#### [PROMPT]
Please copy out each line of the listing that contains the word "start".

#### [INFORMATION SUPPLIED]
Segment Open
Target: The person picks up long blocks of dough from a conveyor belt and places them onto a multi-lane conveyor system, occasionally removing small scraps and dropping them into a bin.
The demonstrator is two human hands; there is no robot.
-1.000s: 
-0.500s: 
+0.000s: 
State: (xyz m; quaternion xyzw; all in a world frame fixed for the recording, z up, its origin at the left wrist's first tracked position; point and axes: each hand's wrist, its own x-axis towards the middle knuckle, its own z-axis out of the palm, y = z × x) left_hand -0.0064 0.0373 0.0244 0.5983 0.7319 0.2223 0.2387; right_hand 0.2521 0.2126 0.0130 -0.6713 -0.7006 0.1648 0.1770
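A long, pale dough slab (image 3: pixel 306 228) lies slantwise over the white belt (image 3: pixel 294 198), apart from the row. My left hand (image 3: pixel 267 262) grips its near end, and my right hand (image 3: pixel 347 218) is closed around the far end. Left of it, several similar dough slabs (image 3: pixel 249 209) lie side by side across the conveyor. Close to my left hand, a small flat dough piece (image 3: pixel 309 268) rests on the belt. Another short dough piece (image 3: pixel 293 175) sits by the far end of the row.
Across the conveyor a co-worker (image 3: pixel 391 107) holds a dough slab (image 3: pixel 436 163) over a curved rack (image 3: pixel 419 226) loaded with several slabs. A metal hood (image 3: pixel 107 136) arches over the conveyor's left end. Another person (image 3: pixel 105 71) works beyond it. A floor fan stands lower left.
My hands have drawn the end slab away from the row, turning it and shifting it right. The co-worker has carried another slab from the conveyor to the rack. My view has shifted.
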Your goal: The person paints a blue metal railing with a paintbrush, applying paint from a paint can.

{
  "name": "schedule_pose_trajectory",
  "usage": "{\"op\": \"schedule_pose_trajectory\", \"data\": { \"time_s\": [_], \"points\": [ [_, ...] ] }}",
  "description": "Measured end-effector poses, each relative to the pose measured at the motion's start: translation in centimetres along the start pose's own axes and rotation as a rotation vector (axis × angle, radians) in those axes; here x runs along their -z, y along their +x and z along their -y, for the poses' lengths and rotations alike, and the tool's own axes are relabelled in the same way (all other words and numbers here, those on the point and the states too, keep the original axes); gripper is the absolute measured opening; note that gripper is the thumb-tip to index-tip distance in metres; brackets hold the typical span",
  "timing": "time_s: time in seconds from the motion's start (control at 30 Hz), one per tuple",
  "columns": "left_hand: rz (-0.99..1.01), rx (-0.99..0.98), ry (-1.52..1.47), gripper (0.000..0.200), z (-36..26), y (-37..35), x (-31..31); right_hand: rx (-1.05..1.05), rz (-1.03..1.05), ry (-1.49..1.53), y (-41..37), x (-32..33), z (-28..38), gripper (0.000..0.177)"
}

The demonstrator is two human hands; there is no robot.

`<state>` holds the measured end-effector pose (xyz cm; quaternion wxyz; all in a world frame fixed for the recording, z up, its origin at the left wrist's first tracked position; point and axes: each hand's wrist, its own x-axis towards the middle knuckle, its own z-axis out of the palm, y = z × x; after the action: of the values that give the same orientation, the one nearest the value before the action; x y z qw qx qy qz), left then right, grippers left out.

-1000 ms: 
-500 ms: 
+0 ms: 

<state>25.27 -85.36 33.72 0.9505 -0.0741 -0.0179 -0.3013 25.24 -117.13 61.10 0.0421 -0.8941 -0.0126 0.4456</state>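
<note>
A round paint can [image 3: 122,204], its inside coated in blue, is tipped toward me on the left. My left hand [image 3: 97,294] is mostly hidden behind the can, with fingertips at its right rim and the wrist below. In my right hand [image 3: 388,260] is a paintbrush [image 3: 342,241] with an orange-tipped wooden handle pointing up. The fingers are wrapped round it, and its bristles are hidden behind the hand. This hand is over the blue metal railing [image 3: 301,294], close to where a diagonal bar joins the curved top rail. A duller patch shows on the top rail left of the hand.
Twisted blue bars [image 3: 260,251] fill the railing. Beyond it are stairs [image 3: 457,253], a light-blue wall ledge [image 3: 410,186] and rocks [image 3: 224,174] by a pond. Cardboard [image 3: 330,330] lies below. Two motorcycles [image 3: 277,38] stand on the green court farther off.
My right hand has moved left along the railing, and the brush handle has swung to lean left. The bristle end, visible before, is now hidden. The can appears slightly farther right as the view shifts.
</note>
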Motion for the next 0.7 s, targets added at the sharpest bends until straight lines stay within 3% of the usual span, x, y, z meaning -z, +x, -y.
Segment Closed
#### [RESPONSE AREA]
  "description": "Measured end-effector poses, each relative to the pose measured at the motion's start: translation in centimetres along the start pose's own axes and rotation as a rotation vector (axis × angle, radians) in those axes; here x runs along their -z, y along their +x and z along their -y, for the poses' lengths and rotations alike, and the tool's own axes are relabelled in the same way (all other words and numbers here, those on the point and the states too, keep the original axes); gripper is the absolute measured opening; note that gripper is the thumb-tip to index-tip distance in metres; brackets hold the typical span",
  "timing": "time_s: time in seconds from the motion's start (control at 30 Hz), one per tuple",

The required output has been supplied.